__Assignment__
Determine how many lines in the listing contain the string "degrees". Only that number goes in the answer.

+ + + +

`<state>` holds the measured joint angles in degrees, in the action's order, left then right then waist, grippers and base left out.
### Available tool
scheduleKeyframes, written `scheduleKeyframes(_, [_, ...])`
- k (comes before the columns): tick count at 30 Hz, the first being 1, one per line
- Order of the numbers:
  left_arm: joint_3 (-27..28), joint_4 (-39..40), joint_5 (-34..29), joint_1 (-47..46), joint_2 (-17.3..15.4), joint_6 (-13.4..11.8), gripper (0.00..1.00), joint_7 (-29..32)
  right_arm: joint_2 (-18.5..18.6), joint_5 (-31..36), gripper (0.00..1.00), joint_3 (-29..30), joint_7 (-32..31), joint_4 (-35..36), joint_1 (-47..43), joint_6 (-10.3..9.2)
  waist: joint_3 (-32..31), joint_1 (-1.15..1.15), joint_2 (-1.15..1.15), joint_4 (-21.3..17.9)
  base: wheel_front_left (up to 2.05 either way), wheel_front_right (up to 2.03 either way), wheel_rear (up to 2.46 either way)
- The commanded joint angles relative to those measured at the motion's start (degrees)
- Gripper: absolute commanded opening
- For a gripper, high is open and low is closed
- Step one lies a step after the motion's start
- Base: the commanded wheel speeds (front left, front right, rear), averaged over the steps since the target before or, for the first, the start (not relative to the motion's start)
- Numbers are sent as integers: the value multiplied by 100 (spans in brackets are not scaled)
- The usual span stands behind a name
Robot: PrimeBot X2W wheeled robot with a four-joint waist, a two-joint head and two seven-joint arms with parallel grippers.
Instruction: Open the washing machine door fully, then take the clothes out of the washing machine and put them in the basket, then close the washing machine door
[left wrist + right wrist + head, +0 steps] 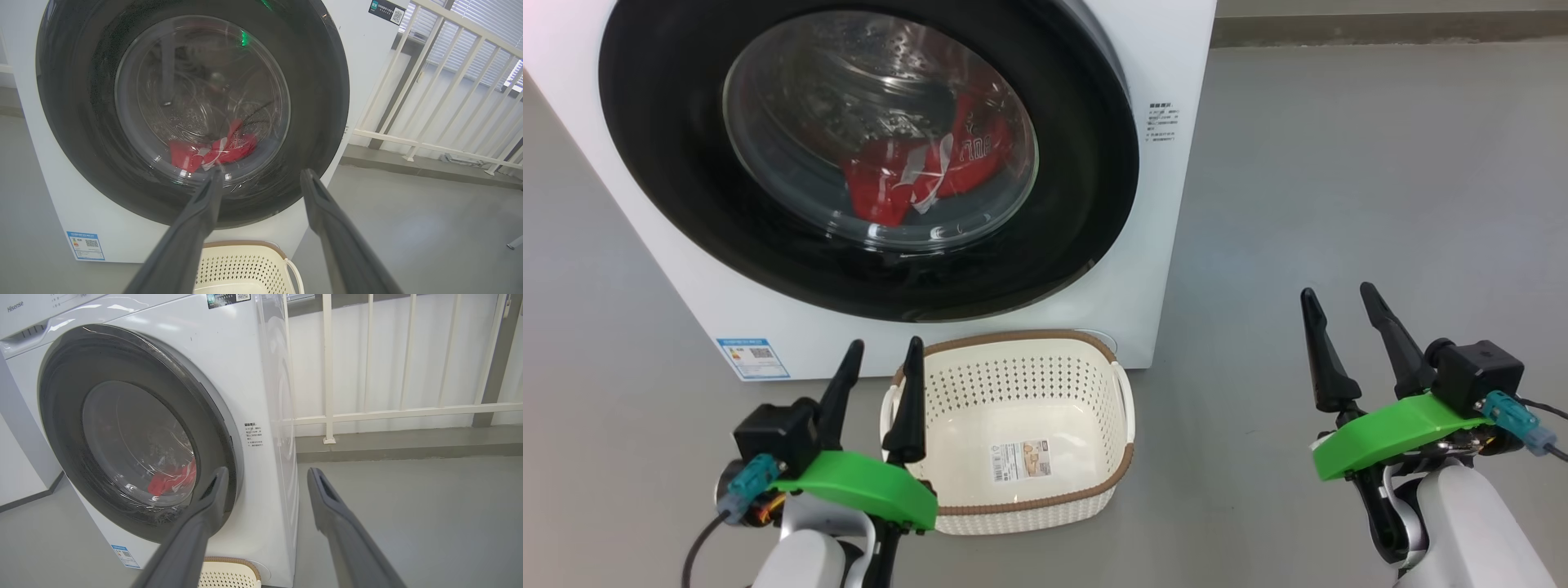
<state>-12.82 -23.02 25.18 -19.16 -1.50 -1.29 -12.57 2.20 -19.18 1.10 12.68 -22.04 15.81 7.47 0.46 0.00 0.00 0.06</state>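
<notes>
With my left gripper (884, 343) and right gripper (1338, 290) spread and empty, I must first pull open the shut round glossy black door (670, 163).

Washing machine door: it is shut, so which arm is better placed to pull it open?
Probably the right. The right gripper has open fingers pointing at the right rim of the washing machine door, an edge to hook. The left gripper, also open, is by the basket, facing the glass window.

fingers (1327, 359): long, black, tapered | wrist plates (1380, 433): bright green | forearms (1470, 523): white | camera blocks (1478, 371): black | connectors (1507, 412): teal
</notes>
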Motion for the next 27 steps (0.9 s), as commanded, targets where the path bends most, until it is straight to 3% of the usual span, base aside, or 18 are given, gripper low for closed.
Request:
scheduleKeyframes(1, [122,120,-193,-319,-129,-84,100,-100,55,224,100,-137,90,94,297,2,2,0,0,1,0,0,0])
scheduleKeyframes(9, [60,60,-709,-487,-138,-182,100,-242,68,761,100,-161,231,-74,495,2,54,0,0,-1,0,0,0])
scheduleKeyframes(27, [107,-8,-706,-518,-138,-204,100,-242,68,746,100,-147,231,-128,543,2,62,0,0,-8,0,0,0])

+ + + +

__Output for this exercise__
2